You wouldn’t want a warm beer, would you?

May 10, 2009
By shoutingatco.ws

Aah, beer. The shouty, falling-down juice that’s always there for you. It’s the glue that holds everything together: Curry, X-Box, friends and beer. It just wouldn’t work without beer. It’s the magical cement that makes everyone happy. Unless you’re an alcoholic. Or been run down by a drunk driver. Or have severe liver problems. Or have blacked out on a park bench at 3am and woken up with a tramp masturbating next to you.

The only flaw with beer (sorry, beer) is that it has to be cold to be enjoyed properly. This means preparation on a scale comparable with hosting the Olympics. I can’t prepare anything. Actually, that’s a lie, it’s the moment that I step into the kitchen that my mind gets overwhelmed and I can’t cope. Cooking is taking a packet of fish fingers out of the freezer and lobbing them on 200 degrees for twenty minutes, turning half way. Throwing herbs, spices or anything else in causes a mental shutdown. In fact, if the fish fingers need to be on 200 for 20 minutes, and the chips 220 for 25, that’s too much for me. The chips end up not cooked in the middle and a bit soggy and I’m all disappointed and end up just eating crisps.

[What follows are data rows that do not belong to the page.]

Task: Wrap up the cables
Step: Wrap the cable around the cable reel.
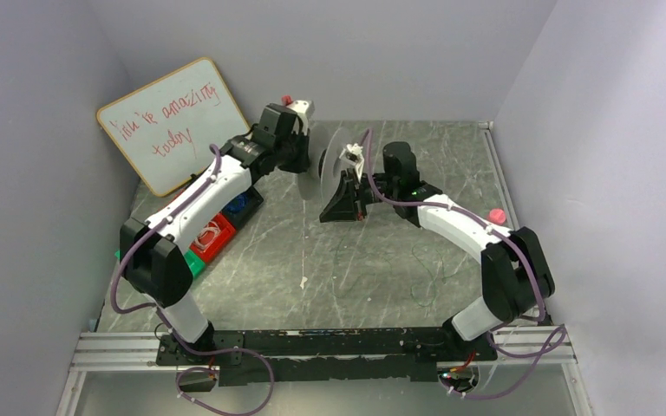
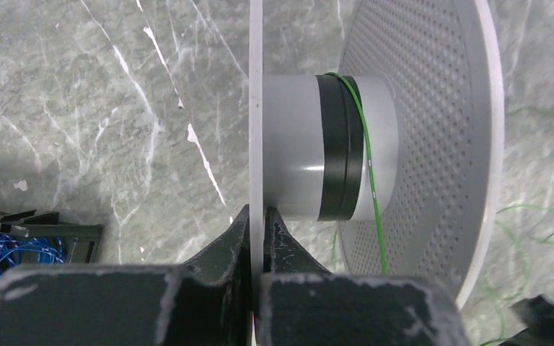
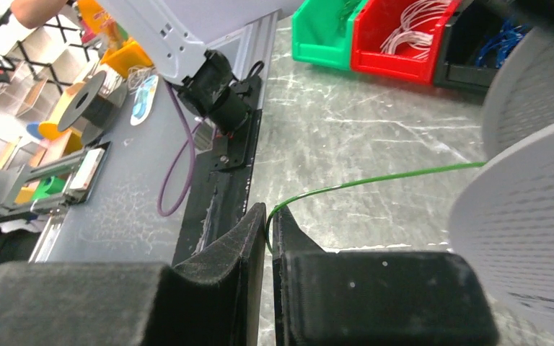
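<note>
- Black metal rail (image 1: 338, 342) runs along the near edge and carries both arm bases. A ribbed aluminium frame (image 1: 121, 351) sits just beside it.
- Grey-green surface (image 1: 355, 295) beyond the rail is veined like marble, smooth and slightly glossy.
- Loose, squiggly strands of the cables (image 1: 425, 270), hair-fine and dark green, lie on the surface near the right arm (image 1: 460, 221).
- On the left of the surface stand three plastic bins in a row: a green bin (image 3: 324, 32), a red bin (image 3: 397, 40) holding whitish wire, and a black bin (image 3: 476, 43) holding blue wire.
- Right tool (image 3: 268, 214) has matte black, grainy fingers standing only a narrow slit apart. One green strand of the cables (image 3: 375, 179) enters that slit. Whether the fingers pinch it cannot be told.
- From there the strand arcs right to the spool (image 3: 519, 216), whose round whitish flange is dotted with fine perforations.
- Left tool (image 2: 257, 218) is clamped on the thin, flat edge of the spool's other flange (image 2: 255, 86).
- Between the flanges sits a smooth grey cylindrical hub (image 2: 292, 144) with a black band (image 2: 335, 144) around it. A single green turn of the cables (image 2: 366, 144) lies over the hub just beside that band.
- A small round pink cap (image 1: 496, 215) rests to the right, beside the right arm.
- At the far left a wood-framed whiteboard (image 1: 173, 121) with red handwriting leans against the wall.
</note>
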Available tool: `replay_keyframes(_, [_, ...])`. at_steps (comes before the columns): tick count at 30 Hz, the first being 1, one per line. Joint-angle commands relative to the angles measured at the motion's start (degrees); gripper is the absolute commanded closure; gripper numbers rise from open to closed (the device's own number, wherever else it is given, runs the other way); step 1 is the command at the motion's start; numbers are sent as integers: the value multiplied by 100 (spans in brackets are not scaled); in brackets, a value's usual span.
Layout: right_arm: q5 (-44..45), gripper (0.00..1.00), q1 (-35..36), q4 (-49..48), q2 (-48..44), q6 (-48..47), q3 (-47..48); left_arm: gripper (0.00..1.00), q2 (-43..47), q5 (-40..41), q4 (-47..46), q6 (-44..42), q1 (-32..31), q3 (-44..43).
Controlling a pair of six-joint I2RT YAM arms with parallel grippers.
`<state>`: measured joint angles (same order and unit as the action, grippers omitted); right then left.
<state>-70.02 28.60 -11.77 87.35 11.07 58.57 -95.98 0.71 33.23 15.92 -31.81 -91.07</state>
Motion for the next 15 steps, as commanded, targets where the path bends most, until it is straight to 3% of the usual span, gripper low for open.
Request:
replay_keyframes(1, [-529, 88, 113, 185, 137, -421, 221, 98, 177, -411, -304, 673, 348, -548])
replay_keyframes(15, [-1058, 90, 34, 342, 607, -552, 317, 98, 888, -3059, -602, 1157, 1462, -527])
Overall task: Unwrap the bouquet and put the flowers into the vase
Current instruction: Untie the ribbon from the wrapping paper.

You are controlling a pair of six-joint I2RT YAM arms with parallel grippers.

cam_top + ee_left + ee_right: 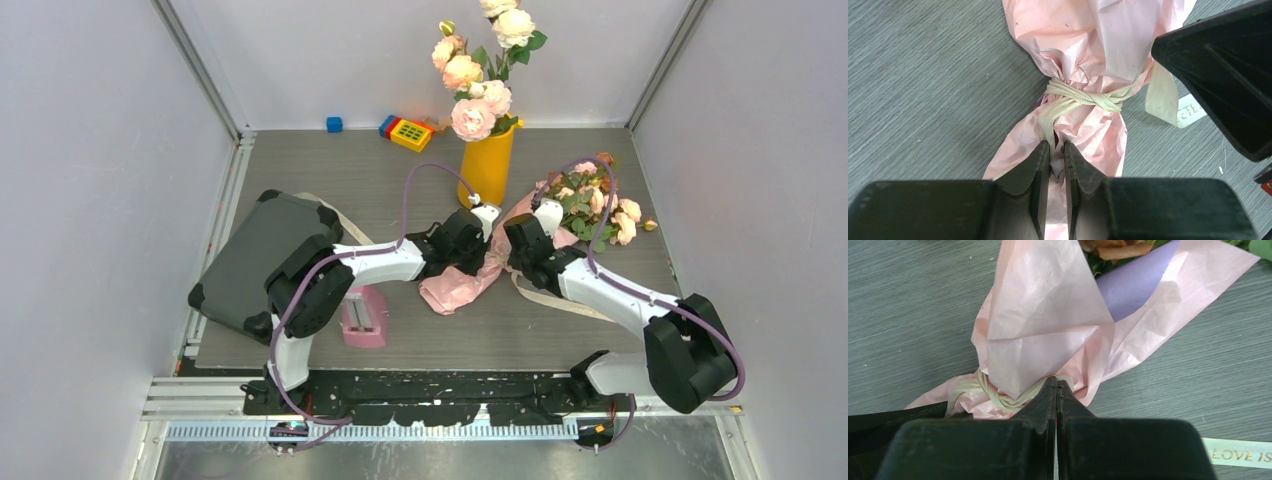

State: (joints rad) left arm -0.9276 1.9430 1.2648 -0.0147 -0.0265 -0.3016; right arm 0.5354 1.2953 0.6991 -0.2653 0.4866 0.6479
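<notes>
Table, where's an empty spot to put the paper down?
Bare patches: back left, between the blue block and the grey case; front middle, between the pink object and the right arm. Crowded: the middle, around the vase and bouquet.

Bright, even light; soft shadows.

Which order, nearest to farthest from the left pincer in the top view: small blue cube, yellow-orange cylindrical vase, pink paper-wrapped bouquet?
1. pink paper-wrapped bouquet, touching the left pincer.
2. yellow-orange cylindrical vase, just behind.
3. small blue cube, far back left.
</notes>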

Anyway, preparing beer. First step is following the Aztecs and building the beer pyramid, in which an entire shelf in the fridge is sacrificed to make a tower of ale. Any food that looks even slightly out of date or manky is thrown out to make more space, while everything else gets squashed into the other shelves, ruining it anyway.

Inevitably, the beer tower will run low later in the evening, which leads to another problem – the new, warmer beer needs to be kept away from the originals so you’re always drinking at optimum coldness. But you’ve already scrunched up everything in the firidge as much as possible. Somehow though, spaces open up all over the place, behind the milk, perilously on top of the butter and rammed sideways in that little tray in the top of the door.

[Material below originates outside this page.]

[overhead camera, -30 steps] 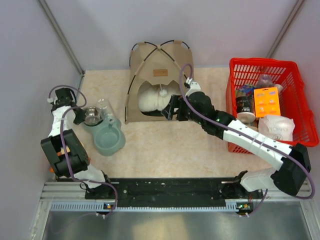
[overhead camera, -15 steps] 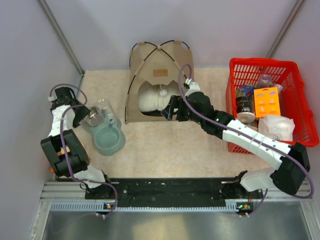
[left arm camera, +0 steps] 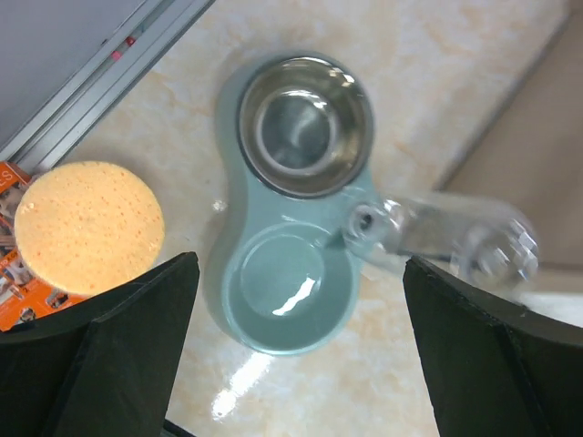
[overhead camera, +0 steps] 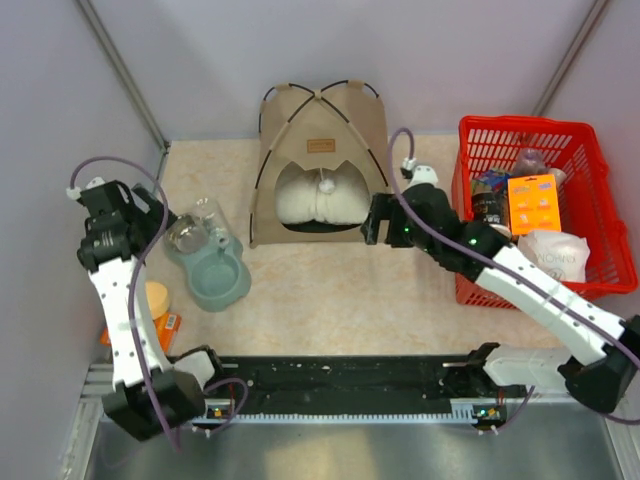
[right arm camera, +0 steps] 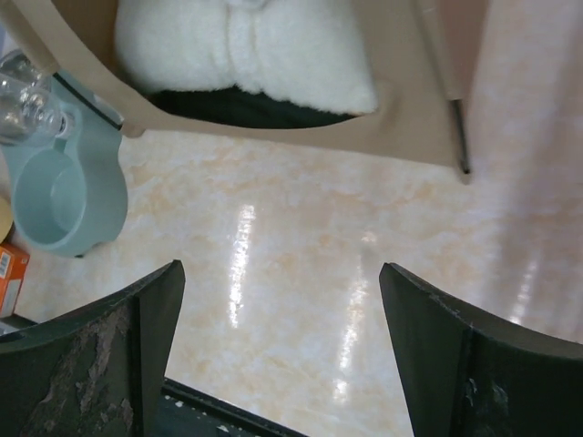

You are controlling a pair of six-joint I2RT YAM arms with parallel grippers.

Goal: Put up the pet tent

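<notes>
The pet tent [overhead camera: 300,120] stands upright at the back middle of the table, tan with thin black poles and a brown label. A cream pillow [overhead camera: 320,200] lies inside its rounded doorway, and a small white ball hangs above the pillow. My right gripper [overhead camera: 372,222] is open just outside the tent's right front corner, touching nothing. In the right wrist view my right gripper [right arm camera: 281,291] hangs over bare table, with the tent's front edge [right arm camera: 401,118] and the pillow [right arm camera: 246,45] beyond it. My left gripper [overhead camera: 150,215] is open at the far left. In its wrist view my left gripper [left arm camera: 298,300] hovers empty above a teal feeder [left arm camera: 355,209].
The teal feeder [overhead camera: 215,275] holds a steel bowl [overhead camera: 183,232] and a tilted clear bottle [overhead camera: 205,215], left of the tent. A round orange sponge [left arm camera: 89,226] and an orange box [left arm camera: 18,291] lie by the left edge. A red basket [overhead camera: 525,122] with several items stands at the right.
My left gripper has opened and drawn back left and up from the steel bowl. My right gripper has pulled back right, out of the tent doorway; the pillow stays inside.
</notes>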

In emergencies, the freezer can be used to speed up the chilling process. However, inevitably one will be forgotten about and left to roll around overnight, exploding and leaving a stale beery odour behind, ruining dinner for weeks. Except the beer battered onion rings. Of course.

Late into the night, this whole process falls apart (even more than previously) and it becomes far easier just to drink it warm. And frankly, that’s all sorts of wrong.

All this could be avoided if they just made room temperature lower. Who do I talk to about that?

Update: Almost a month later, its bothering me that I don’t use the word “Beeramyd” once.